Besides, come on: a cat is the most ruthless and most terrifying of all animals? A fucking cat? Sure, that sounds like something Spock would say.
Occasionally, SF will sing the praises of humanity when the human characters in question have not yet earned such admiration. Case in point: Korob says that humans are insatiably curious, refusing to accept anything without questioning it constantly. Humans, he insists, have a “ridiculous predilection for resistance.” Cool, except that thus far, all the humans have actually done is A) briefly tussle with their mind-controlled crew mates, and B) point out basic ass shit like, “Huh, those women appeared out of nowhere, said a bunch of nonsense, and then disappeared. That seems weird.” I mean, I get it: Korob is supposed to think all this is normal, or whatever. I don’t care.
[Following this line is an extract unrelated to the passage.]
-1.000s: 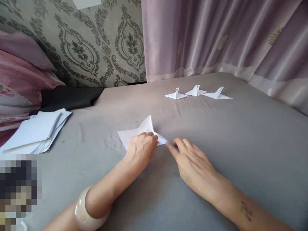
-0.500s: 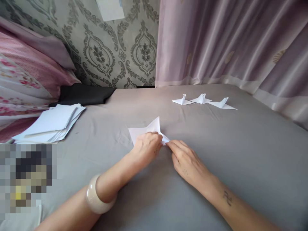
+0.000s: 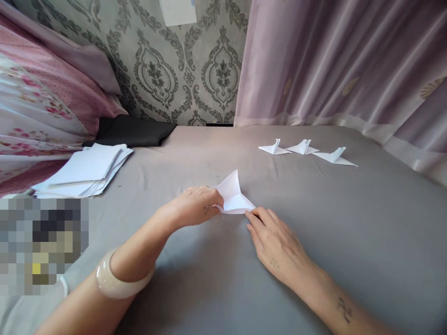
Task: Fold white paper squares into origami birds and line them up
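A white sheet of folded paper lies on the grey cloth in front of me, one pointed flap standing up and its near side spread into a shallow pocket. My left hand, with a pale bangle on its wrist, is closed on the paper's left side and covers that part. At the paper's right corner, my right hand holds the tip with its fingertips; the thumb sits lower, close to the cloth.
Several white paper sheets are stacked at the left, beside a black cloth. Three folded paper figures stand in a row at the back right. A lilac curtain and a patterned wall border the grey cloth surface.
My left hand has moved left across the paper, uncovering the near pocket, which looks wider. My right hand stays at the right corner. The view has shifted slightly left.
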Available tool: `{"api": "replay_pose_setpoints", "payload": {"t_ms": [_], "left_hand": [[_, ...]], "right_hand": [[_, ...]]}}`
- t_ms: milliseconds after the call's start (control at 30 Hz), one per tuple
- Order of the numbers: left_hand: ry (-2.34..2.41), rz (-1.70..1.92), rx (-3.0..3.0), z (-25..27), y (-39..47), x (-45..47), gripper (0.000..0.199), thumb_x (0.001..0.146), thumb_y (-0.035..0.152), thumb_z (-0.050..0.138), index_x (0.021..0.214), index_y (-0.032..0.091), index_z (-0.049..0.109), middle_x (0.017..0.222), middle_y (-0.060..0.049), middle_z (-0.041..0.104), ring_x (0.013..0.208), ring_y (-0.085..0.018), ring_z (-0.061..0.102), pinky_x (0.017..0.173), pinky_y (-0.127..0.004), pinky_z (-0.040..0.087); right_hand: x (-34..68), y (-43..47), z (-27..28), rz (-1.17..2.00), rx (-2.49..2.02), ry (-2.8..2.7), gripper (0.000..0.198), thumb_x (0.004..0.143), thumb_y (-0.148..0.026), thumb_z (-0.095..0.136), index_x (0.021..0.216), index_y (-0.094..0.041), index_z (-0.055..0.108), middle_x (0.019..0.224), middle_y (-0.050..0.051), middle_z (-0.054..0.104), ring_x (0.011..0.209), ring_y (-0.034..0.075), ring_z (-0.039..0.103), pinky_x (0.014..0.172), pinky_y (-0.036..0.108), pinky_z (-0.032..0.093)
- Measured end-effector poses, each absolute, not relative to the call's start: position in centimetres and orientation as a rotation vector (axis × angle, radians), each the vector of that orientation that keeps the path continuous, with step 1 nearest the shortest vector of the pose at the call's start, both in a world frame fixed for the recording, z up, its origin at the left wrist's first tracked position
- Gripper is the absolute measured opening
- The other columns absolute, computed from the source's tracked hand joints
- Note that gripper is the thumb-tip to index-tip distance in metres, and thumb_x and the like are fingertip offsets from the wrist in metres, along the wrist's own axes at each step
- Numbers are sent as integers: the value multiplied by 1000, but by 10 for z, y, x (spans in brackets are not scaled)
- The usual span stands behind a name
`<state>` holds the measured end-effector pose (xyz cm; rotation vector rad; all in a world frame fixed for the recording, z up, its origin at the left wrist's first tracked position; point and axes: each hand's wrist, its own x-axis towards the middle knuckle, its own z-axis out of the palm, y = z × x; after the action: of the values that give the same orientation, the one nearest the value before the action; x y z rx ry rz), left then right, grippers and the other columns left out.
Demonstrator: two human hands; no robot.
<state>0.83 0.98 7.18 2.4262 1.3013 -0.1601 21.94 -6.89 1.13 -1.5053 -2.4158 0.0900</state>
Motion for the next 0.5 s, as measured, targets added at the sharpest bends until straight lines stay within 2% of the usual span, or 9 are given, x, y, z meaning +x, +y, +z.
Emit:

It’s like watching The Maze Runner all over again, where Thomas is considered so brave and so special because he questions the stuff that literally anyone in his situation would ask.
Mekaela and I both snorted when the alien dude had a standard alien dude name, but the beautiful alien cat-woman was named Sylvia. Of course, she’s Sylvia.
The terrible seduction scene: Kirk opines that women–specifically women–should have compassion. (Oh, fuck off.) Sylvia, enthralled by all her newfound sensations, doesn’t understand why Kirk excites her and why she can’t bring herself to just kill him. (Sigh.) Sylvia declares she can be many beautiful woman and promptly proves that by shapeshifting into different wigs and progressively weirder and weirder outfits. (LOL.)
FASHION REPORT: I mean, I can’t imagine why this sexy look didn’t properly seduce Kirk over to the Dark Side, but I guess he’s just stubborn that way. Also, this is some fucking cosplay gold right here.
Also, dear God, what happened to Chekov’s hair?
Sure, dude’s cut has never been great, but this wig is especially abominable. This is a wig I will see in my nightmares. This is a wig made from synthetic fibers and despair.
Kirk pronounces telekinesis as something like “tell-uh-KEN-eh-sis.” Which is, uh. Certainly not how I pronounce it or how anyone I’ve ever heard pronounces it. I wonder if it’s a regional variation or just a pronunciation shift over time.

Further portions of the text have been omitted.